- _TASK DIRECTIONS_
Gather the lines from the material that contain "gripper".

::::::::

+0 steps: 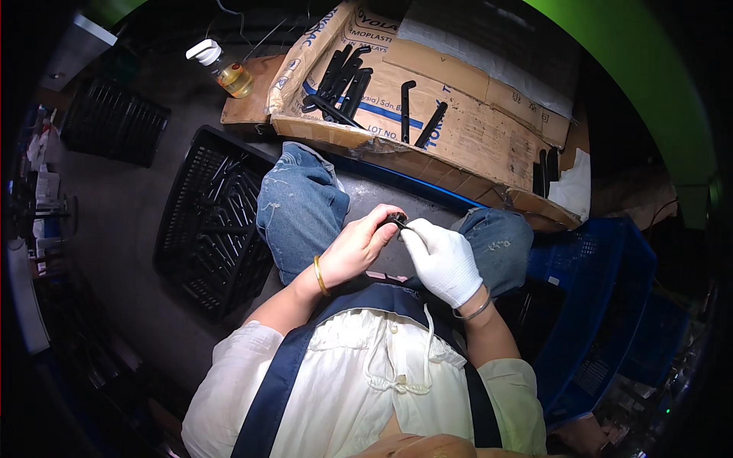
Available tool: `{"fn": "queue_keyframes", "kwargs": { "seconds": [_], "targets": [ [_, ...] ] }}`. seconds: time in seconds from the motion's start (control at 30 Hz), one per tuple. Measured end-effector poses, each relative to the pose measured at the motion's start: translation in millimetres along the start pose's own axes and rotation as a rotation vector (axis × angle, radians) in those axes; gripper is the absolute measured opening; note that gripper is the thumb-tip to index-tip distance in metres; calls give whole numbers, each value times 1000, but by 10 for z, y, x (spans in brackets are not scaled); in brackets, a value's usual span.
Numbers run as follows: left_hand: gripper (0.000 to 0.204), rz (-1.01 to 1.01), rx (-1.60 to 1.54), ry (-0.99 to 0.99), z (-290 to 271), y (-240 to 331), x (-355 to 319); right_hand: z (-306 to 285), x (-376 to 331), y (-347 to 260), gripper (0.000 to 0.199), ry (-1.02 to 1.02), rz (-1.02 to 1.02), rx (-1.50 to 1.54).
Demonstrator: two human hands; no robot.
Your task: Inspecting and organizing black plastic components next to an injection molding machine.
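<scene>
Grey floor (130, 214), dim room; person seated, knees in jeans. Far: flattened cardboard (466, 130) carrying loose black strips (343, 80). Far left: bottle (221, 69) of yellow liquid. Left: black crate (210, 221) holding more black strips. Right: blue crates (603, 282), contents unclear. Between the knees, bare left hand (359, 248) and white-gloved right hand (443, 259) meet, both pinching a small black part (395, 221) at the fingertips.

Dim scene, light pooling brightest on the gloved right hand (443, 259), darkening outward into bent, black fisheye edges.
</scene>
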State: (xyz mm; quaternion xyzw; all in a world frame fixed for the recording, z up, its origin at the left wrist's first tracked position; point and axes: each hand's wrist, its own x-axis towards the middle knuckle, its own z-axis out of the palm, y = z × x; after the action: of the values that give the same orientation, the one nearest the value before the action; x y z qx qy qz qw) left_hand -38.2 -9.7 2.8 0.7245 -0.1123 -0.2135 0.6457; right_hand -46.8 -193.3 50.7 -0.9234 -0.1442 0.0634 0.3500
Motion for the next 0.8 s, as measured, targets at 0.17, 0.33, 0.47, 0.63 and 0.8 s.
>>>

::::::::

- _OUTPUT_
Available tool: `{"fn": "queue_keyframes", "kwargs": { "seconds": [_], "targets": [ [_, ...] ] }}`. seconds: time in seconds from the motion's start (control at 30 Hz), one per tuple. Measured end-effector poses, each relative to the pose measured at the motion's start: translation in millimetres along the start pose's own axes and rotation as a rotation vector (axis × angle, radians) in those axes; gripper is the absolute measured opening; note that gripper is the thumb-tip to index-tip distance in metres; calls give whole numbers, each value times 1000, but by 10 for z, y, x (spans in brackets are not scaled); in brackets, a value's usual span.
Numbers run as follows: left_hand: gripper (0.000 to 0.204), rz (-1.01 to 1.01), rx (-1.60 to 1.54), ry (-0.99 to 0.99), z (-290 to 271), y (-240 to 331), x (-355 to 319); right_hand: z (-306 to 285), x (-376 to 331), y (-347 to 260), gripper (0.000 to 0.199), ry (-1.02 to 1.02), rz (-1.02 to 1.02), rx (-1.50 to 1.54).

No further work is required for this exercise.